Comments from fourth-quarter earnings seem to be pointing toward better times ahead, but only after some short-term pain in the first half of the year as China grapples with both the coronavirus outbreak and its trade negotiations with the U.S.

“We anticipate typical seasonal improvements for our businesses as we progress through the second and third quarters of 2020,” plastic maker LyondellBasell Industries NV’s Chief Executive Officer Bob Patel said in an earnings statement Friday.

His comments followed a somewhat rosier forecast for demand from PPG Industries Inc., a specialty chemicals maker, in the second half of the first quarter following the end of Lunar New Year celebrations.

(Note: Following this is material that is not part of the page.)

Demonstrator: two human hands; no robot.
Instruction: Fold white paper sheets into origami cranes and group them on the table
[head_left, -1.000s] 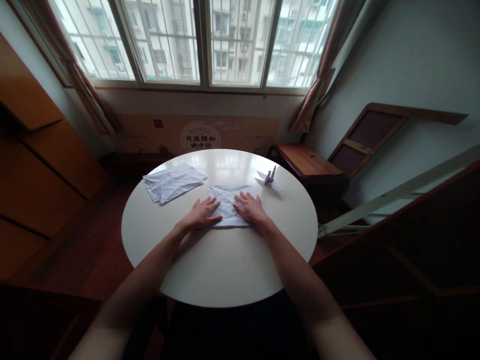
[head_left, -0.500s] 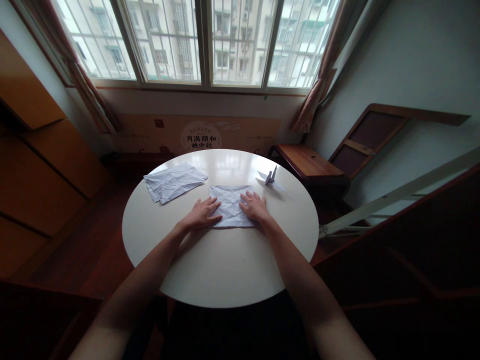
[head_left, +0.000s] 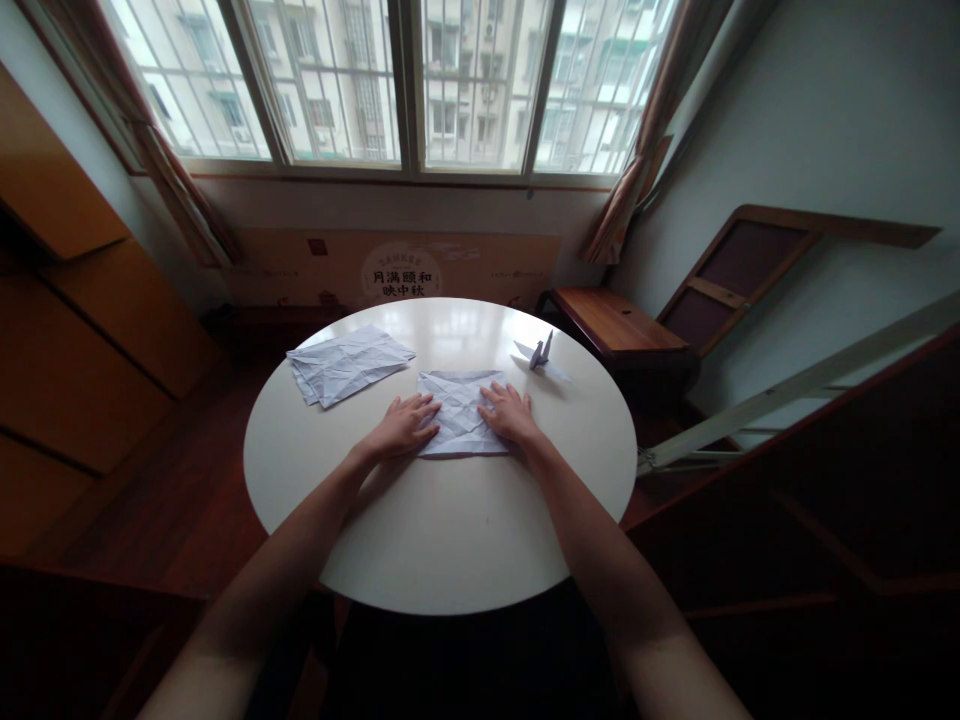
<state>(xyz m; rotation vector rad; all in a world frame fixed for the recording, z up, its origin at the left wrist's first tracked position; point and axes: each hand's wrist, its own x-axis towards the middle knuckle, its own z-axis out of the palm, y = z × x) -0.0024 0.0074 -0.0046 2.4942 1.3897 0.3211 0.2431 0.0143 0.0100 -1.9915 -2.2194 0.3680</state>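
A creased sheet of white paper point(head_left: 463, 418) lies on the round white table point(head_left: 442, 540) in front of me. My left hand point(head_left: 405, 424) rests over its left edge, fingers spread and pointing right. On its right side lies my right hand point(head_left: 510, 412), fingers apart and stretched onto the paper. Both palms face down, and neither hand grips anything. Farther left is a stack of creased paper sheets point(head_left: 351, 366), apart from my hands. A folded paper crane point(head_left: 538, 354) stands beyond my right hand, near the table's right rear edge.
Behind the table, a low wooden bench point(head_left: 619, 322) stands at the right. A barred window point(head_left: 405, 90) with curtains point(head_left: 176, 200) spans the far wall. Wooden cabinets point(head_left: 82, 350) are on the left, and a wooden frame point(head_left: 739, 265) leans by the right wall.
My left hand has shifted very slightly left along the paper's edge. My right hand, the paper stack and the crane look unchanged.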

Investors have been looking for signs of improvement after a challenging two years that saw a 24% decline on the Bloomberg Americas Chemicals Index from a peak in January 2018. A technical indicator called the relative strength index indicates chemical stocks are still hovering near oversold levels, a trend that could continue well into the year.

“We enter 2020 in a period of significant uncertainty related to macro factors that are out of our control,” Eastman Chemical Co. CEO Mark Costa said in a statement Jan. 30.

Chemical makers don’t expect to see any immediate relief from the phase-one trade deal between the U.S. and China, and much will depend on how negotiations play out going forward.

“Recent trade resolutions should be a positive for sentiment, but it may take some time before we see this translate into improved fundamentals,” Dow Inc.’s CEO Jim Fitterling said during a conference call, indicating some uncertainty.

Meanwhile, it’s anyone’s guess how far the coronavirus may reach and what its impact will be on the global economy. An extended shutdown in China could hurt demand. But as the management of chemical maker Celanese Corp. said: “Quite frankly, it’s just too early to call.”